Tweets for Friendship Bracelets
Consider the foundation of humanity: the ability to communicate. Musk has often expressed his immense frustration. While the flood of information in our heads is abundant, we can only introduce it drop by drop through speech and writing. Hence the neutral chip that he would like to implant inside us to widen this bottleneck. Swift, on the other hand, showcases the slowness and permanence of words. In the video “Fortnight,” she types in front of file cabinets, and at the end of the song “Closure,” she informs the man who hurt her that yes, she is doing better, yes, she got his letter. One wants to speed up, the other to decant. Another example: Muskian speech spreads from post to post, through the false horizontality of cyberspace, while Swifties forge bonds through “friendship bracelets,” made and exchanged by hand. In the first case, there is only relay, in the second, reappropriation.
It has often been said that Musk is a techno-utopian, bent on electric cars and space conquest. Thinking about it, his aesthetic is tinged with a color that is more ochre, more twilight, more cyberpunk: If we must colonize space, it will be to prevent us, the “little candle of consciousness” in the universe, from going out; if we must regulate artificial intelligence, it is because this new life form could crush us. Conversely, Swift leans toward the cottage core, with its wood fire and rain on the windows; where technology is friendly, appropriate, and less worrisome (some would say “unthinking”).
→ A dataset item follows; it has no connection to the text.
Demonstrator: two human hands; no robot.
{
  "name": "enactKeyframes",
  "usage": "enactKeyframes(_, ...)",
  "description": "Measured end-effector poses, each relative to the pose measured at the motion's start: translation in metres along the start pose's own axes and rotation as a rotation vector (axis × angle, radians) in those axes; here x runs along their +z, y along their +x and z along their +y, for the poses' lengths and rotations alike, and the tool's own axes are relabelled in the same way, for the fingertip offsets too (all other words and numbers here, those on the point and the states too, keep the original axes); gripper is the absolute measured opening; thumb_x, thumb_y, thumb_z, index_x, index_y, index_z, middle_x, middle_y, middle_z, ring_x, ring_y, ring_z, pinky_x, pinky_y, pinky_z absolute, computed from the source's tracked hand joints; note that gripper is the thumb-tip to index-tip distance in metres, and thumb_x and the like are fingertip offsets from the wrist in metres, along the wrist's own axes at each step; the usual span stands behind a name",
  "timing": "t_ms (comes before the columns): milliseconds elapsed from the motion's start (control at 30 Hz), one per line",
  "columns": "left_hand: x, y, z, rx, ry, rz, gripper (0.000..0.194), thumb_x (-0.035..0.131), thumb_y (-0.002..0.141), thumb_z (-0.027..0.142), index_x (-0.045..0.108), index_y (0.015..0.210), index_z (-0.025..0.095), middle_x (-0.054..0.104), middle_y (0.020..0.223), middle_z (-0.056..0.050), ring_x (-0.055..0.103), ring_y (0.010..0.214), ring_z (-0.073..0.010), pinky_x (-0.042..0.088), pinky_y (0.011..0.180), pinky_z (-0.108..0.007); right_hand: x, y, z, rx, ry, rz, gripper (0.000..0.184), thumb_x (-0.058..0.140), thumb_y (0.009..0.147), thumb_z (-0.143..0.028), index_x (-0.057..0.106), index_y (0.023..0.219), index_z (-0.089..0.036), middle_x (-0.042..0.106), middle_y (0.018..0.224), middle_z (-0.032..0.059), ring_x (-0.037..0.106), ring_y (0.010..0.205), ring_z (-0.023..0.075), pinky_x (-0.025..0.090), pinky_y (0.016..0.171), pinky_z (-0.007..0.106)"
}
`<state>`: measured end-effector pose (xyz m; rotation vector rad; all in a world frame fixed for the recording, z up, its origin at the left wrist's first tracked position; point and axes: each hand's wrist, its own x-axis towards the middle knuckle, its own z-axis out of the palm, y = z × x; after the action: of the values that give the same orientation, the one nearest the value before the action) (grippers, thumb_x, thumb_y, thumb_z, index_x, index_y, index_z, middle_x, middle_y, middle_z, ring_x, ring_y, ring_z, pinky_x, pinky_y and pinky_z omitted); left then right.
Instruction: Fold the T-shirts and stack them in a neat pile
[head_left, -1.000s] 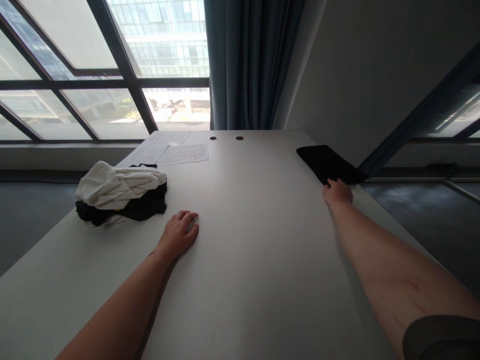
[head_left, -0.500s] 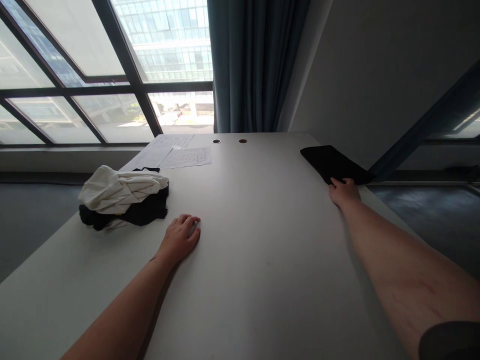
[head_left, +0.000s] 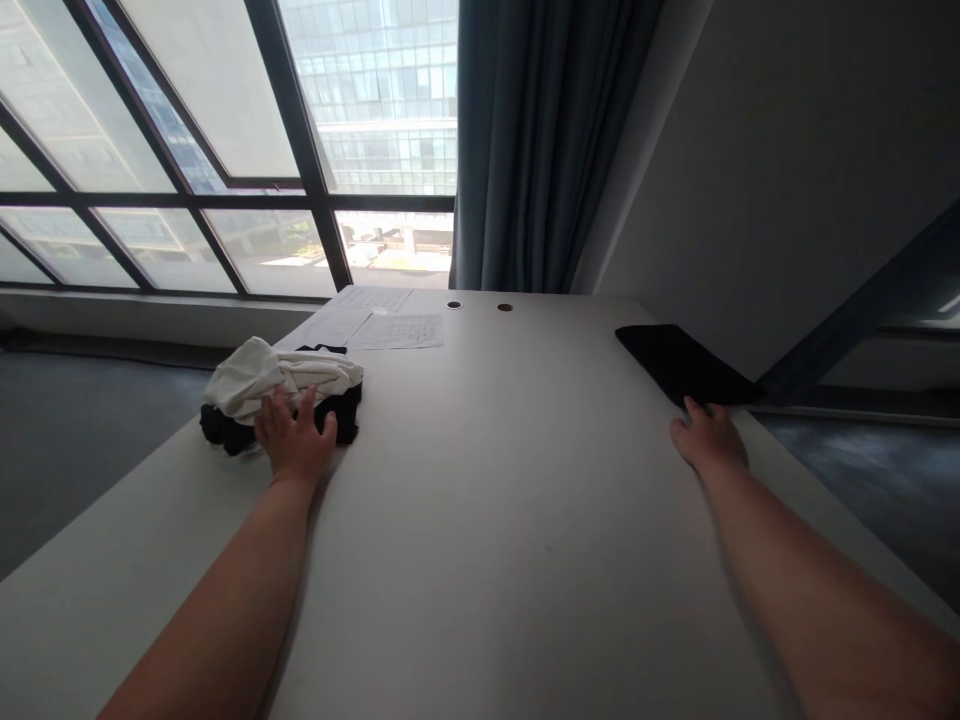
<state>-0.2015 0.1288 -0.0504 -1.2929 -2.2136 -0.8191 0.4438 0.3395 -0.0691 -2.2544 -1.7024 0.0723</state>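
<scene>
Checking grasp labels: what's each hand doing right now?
Left hand: open, fingers spread on the pile of white and black clothes, not gripping.
Right hand: open, empty, on the table beside the black cloth.

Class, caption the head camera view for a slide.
Left hand touches a pile of clothes; right hand rests near black cloth.

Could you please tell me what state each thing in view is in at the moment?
Left hand: open, fingers spread on the cloth pile.
White cloth: crumpled, lying on the black cloth.
Black cloth: bunched beneath the white cloth.
Right hand: open, palm down, beside the dark pad.
Dark pad: lying flat on the table.
Papers: lying flat, printed side up.
Curtain: hanging straight down.
</scene>
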Motion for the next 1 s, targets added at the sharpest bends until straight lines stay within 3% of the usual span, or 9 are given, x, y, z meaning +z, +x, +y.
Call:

Do Swift and Musk embody the clash of the titans, as identified by Philosopher Tristan Garcia, between “the metaphysics of results,” which clings to frameworks, hierarchies, and the logic of power and the “metaphysics of flow,” which aims to blur categories, soften edges and promote benevolence?
The Time of Myth
Not quite. While Swift’s feminism undermines conservative codes -– the white country girl — it takes on the fairly classic codes of success through hard work, personal genius and financial standing (the singer burns as much jet fuel as the Tesla boss). As for Musk, he still sometimes refers to the science fiction writer Iain Banks, who imagined a world without money, property or hierarchy (perhaps he did not fully grasp the political substratum of the “Cultural Cycle”). To put it simply, the former was stolen by the Democrats from the Republicans, while the latter was stolen by the Republicans from the Democrats. This is a typical case of chimera multiplication, as identified by anthropologist Natassja Martin, who asserts that the world periodically transforms: Havoc is wreaked on all landmarks, humans have no defined status and they are searching for one another. The Gwich’in of North America calls this the “Time of Myth.” Perhaps we are already there, or maybe it will take a few years until we know who will win this cosmogonic battle.